Theorem about origami

In the mathematics of paper folding, the big-little-big lemma is a necessary condition for a crease pattern with specified mountain folds and valley folds to be able to be folded flat. It differs from Kawasaki's theorem, which characterizes the flat-foldable crease patterns in which a mountain-valley assignment has not yet been made. Together with Maekawa's theorem on the total number of folds of each type, the big-little-big lemma is one of the two main conditions used to characterize the flat-foldability of mountain-valley assignments for crease patterns that meet the conditions of Kawasaki's theorem. Mathematical origami expert Tom Hull calls the big-little-big lemma "one of the most basic rules" for flat foldability of crease patterns.

==Statement==
The lemma concerns the angles made by consecutive pairs of creases at a single vertex of the crease pattern. It states that if any one of these angles is a local minimum (that is, smaller than the two angles on either side of it), then exactly one of the two creases bounding the angle must be a mountain fold and exactly one must be a valley fold.

==Generalization and applications==
A generalized version of the lemma holds for a sequence of equal angles at a single vertex, surrounded on both sides by a larger angle. For such a sequence, the number of mountain and valley folds bounding any of these angles must either be equal, or differ by one.

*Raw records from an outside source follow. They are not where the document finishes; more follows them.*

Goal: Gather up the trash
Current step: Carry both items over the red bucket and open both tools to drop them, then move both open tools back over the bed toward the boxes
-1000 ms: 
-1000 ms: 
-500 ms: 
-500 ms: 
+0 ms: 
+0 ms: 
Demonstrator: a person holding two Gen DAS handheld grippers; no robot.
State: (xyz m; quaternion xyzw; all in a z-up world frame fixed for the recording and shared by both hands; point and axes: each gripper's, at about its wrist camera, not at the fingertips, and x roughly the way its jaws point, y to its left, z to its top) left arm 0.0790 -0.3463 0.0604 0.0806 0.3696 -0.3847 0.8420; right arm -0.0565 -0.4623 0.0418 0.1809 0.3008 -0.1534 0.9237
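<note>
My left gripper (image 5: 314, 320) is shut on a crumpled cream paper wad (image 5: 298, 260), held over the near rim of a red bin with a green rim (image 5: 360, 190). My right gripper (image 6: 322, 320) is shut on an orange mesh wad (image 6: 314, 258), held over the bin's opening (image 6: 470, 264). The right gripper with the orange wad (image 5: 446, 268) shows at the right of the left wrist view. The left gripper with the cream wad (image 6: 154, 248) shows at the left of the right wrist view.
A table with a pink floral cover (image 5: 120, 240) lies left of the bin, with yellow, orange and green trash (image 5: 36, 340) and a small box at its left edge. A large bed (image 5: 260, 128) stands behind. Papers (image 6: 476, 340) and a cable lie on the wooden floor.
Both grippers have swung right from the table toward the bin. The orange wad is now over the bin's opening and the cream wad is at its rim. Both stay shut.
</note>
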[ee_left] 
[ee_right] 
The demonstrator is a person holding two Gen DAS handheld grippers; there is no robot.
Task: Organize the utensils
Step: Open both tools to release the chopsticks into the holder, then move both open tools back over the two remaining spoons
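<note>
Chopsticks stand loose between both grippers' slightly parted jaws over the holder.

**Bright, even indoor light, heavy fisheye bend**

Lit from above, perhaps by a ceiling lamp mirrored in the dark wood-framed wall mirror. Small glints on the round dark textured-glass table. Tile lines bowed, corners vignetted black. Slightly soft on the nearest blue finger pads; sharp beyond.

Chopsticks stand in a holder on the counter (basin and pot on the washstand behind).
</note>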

It can be used as part of a linear time algorithm that tests whether a folding pattern with a single vertex can be folded flat, by repeatedly looking for sequences of angles that obey the lemma and pinching them off, until either getting stuck or reducing the input to two equal angles bounded by two creases of the same type as each other.

==History==
In their book Geometric Folding Algorithms, Erik Demaine and Joe O'Rourke credit the lemma to publications of Toshikazu Kawasaki in 1989, and Jacques Justin in 1994.